Here was a moment geared for virality: Yet another angry parent wreaking havoc at a school board meeting—an increasingly commonplace event during the pandemic, during which everything from mask mandates to transgender bathroom fights to the teaching of critical race theory galvanized furious parents on both sides. The meeting’s livestream, however, didn’t show the offending images from Gender Queer, and the board muted Langton’s X-rated reading on the official archived video, limiting its Twitter clip potential. It easily might have gotten lost in the YouTube clutter of angry school board meetings across the country that have dominated the news over the past few months.
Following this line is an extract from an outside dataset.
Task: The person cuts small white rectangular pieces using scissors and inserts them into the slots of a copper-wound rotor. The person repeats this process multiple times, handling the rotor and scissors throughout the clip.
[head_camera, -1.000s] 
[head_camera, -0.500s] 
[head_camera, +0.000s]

Instead, a close watcher of the Fairfax school board was taping the uncensored livestream as Langton’s 90-second testimony unfolded. That version soon arrived on Twitter. From there, it flew across conservative media and became a flashpoint in the tight gubernatorial race between Republican Glenn Youngkin and Democrat Terry McAuliffe. It laid the groundwork for a McAuliffe gaffe that’ll be cited on cable news for decades to come and boosted the Republican hopeful in a state that went for Biden over Trump by 10 points in 2020.

The school board meeting was the election’s perfect storm. It also became a classic example of the way conservative media amplifies organic content to gin up outrage under the radar of traditional Democratic campaigns. And that strategy is now being replicated all across the country by Republicans looking to bash Democrats on education, one of their traditional strengths, ahead of the 2022 congressional midterm elections.

The first uncensored video of Langton’s testimony made its way to Twitter before the school board meeting was even over, courtesy of a group called Do Better FCPS. The Fairfax parent who founded the group, Sue Zoldak, also happens to be a professional political consultant. She’s spent her career working for public affairs firms that specialize in “Astroturfing”—stealth political campaigns disguised to look like grassroots movements. Zoldak got her start in political PR by seeking out an internship with the maker of the original Harry and Louise ads that helped tank health care reform during Bill Clinton’s administration. She’s been a digital media consultant for the Republican National Committee and an adjunct faculty member of the Charles Koch Institute, a libertarian public policy center named for and funded by the oil and gas magnate.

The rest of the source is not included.